Astrid unshipped her Zeiss palantir en-crum and leaned against a half-fallen pine to brace her elbows. Back and forth; no sign of man, save for a big herd of red-and-white Herefords already at the very edge of sight and slowly moving eastward with only two mounted cowboys in attendance; they’d vanished within an hour. This was rich farmland, well-watered dark basaltic soil planted to wheat and canola before the Change, but there was no need to till nearly as much now when crops weren’t shipped to great cities far away. Most of it was sparsely grazed prairie where it wasn’t outright abandoned these days, with planted fields only around the widely scattered ranch-houses and little hamlet-towns. The dirt roads that had marked it into square-mile sections had long since grown over in grass and brush, the telephone poles burned and fallen, plowland gone back to green wildness.

Like Eriador in the Third Age, and I saw the beginnings here back right after the Change, she thought, with a complex mix of emotions.

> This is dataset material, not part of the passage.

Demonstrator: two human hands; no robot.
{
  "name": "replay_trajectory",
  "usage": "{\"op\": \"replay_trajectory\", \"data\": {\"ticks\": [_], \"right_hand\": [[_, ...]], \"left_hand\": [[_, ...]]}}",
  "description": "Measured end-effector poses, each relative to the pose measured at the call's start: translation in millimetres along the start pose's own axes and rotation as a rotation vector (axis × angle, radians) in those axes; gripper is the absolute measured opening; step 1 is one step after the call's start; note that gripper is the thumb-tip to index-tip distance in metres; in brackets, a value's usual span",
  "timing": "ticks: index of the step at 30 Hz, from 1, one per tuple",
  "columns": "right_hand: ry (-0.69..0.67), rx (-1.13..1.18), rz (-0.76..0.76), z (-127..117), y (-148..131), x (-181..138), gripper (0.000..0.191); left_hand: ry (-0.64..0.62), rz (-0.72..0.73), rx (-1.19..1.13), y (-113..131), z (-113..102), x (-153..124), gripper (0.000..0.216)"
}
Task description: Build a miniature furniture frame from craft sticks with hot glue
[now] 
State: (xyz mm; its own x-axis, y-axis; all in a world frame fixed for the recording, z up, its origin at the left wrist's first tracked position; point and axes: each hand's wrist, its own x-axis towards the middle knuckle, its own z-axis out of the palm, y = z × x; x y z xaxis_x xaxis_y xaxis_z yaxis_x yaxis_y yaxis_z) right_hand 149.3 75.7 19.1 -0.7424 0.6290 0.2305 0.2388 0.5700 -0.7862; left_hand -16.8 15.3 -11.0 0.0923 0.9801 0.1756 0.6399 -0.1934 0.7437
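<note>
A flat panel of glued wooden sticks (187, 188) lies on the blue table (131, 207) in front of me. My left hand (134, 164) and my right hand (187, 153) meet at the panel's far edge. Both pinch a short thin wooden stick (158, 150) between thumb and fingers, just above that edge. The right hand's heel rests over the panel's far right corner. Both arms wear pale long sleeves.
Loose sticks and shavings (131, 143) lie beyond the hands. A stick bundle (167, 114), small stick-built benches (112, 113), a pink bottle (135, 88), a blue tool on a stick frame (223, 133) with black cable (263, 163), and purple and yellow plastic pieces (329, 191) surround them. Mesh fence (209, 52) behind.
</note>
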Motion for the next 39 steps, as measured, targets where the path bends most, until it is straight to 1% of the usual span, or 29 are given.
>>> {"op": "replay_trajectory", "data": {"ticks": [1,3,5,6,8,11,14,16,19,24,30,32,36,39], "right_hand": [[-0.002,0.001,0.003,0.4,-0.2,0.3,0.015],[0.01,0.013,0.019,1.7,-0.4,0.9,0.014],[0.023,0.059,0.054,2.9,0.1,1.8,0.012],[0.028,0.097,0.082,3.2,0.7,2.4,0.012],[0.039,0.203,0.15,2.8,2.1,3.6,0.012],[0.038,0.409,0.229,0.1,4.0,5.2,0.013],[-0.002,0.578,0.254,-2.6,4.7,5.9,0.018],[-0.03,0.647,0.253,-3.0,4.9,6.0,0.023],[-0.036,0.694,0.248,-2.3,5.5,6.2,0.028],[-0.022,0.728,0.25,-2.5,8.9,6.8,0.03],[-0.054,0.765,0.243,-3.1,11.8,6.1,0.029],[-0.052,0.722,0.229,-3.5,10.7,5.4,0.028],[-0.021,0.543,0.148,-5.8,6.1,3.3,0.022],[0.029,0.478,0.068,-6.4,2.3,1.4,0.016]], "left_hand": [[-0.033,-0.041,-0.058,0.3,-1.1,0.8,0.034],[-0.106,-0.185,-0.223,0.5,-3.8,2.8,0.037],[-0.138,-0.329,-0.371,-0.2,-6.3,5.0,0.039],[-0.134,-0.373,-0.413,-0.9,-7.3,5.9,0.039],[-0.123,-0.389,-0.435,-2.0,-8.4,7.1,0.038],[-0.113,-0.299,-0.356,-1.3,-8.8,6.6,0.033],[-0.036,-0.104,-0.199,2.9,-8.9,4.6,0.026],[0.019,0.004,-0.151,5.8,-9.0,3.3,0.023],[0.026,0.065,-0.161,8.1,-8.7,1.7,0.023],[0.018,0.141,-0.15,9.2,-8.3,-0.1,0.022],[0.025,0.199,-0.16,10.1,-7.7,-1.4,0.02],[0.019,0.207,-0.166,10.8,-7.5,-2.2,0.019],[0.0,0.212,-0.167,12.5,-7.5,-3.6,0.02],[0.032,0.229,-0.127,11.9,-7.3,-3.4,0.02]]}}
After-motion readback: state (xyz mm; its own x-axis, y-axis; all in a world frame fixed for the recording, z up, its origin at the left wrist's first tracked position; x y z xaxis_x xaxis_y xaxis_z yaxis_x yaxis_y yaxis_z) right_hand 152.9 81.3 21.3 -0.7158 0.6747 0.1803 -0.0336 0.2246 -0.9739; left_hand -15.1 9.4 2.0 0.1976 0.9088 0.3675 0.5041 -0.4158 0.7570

Remembering myself at fourteen is like remembering being someone else, almost. Then I was only beginning to know what my fate was, and what I must do in the Fifth Age.

Man’s hand lay lightly enough on the Camas Prairie now that she could see a lobo pack in the middle distance, trotting from north to south in single file. She smiled to herself as she watched them moving confidently with their heads high to keep them above the tips of the thigh-high grass, eight big shaggy gray adults a yard high at the shoulders and four youngsters, gawky adolescent one- and two-yearolds. Then they caught her party’s scent; the wind was light, but from the west. She saw them halt and look her way, then give the canine equivalent of shrugs and head on their journey once more, wary of humans but not particularly frightened. A few bison cows and their calves an hour later were more cautious, veering away before they became more than dots to the naked eye.

Ohtar-warrior-squires-came by with water for humans and horses, and carrying the last of the cracked grain to feed the mounts. They were well-trained beasts, but it tugged at her heart to see them yearning towards that rich tender grazing when she had to deny them.

“You can graze tonight to your heart’s content, my darlings,” she murmured beneath her breath. “I know war is hard on horses.”

The sun crept across the sky and moved behind her; she ate another stick of jerky and some raisins and ignored the way her stomach gurgled. She even tried to ignore the thought of how Diorn and Hinluin and Fimalen would be missing her, back at Stardell Hall. Children grew so fast. . Diorn was past ten now and tried to hide his fears, but the twins cried whenever they saw her getting her war-gear together, though Miresgaliel was an excellent nanny.

Though I’ d be even more upset if they didn’t miss me. And I’ d like to have at least one more. Another boy, say, though a third girl would be welcome too. I’m thirty-eight, time’s getting a little tight. . maybe it would be another pair of twins if we’re lucky? My family always ran to them and so does Alleyne’s. Uncomfortable but it saves time. If we live through this war, perhaps we should let the younger generation have the active tasks and settle down to teaching and policy all the time.